08 January 2015

Node Basics: How to Create a Simple Server and Router + Node Fundamentals

Who: this post is for anyone looking to learn some of the foundations required for working with Node

What: this post will show you how to create a simple resource server using vanilla Node and the Node http module

How: the magic of a simple request handler, also known as a router

When: anytime you want

Why: to serve a client request with any resource (file, database entry, etc.)


Node

Node is the tool that we will be using to build our server, so what is Node?

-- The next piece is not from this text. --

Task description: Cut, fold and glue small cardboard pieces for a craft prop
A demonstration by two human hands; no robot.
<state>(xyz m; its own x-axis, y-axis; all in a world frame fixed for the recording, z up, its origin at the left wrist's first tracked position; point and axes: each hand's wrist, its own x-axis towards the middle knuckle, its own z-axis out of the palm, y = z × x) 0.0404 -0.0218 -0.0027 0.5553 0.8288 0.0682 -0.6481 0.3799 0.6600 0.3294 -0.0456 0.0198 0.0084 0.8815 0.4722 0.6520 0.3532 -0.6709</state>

In essence, Node is just a JavaScript interpreter, packaged with a bunch of helper libraries and a command line interface tool.

Summary of Node:

  1. Node is a JavaScript interpreter built on the V8 engine that powered the Google Chrome browser
  2. Node is packaged with a bunch of utility libraries for performing common development tasks, like interacting with a file system or sending an HTTP request
  3. Node is packaged with a command line interface that allows you to enter node and then either enter the Node REPL or provide a file for Node to execute
  4. Node isn’t much more than that
  5. Node doesn’t have to be used ‘on the server,’ as is oft-misstated — you could build a command line app with Node just like you could with Ruby, without using Node ‘on the server’.

Now that we have an idea of what Node is, let’s talk about the theory behind what we are building. We are building a server that responds to request from a client. So, what is a client, request, response, and server?

Client / Server Model

This model just describes a relationship between entities, the clients and the servers. In this model, there is a relationship between clients and a server, where that relationship involves the server providing a service to clients. Here is a fun analogy:

Imagine that there are no ovens or microwaves in the city in which I live, other than the single microwave that I own. I have decided to provide a service to my fellow city inhabitants.

One by one, my neighbors, my dear clients, walk up to my front lawn — I have positioned my microwave on top of a card table, and connected the microwave via an extension cord plugged in to the garage outlet.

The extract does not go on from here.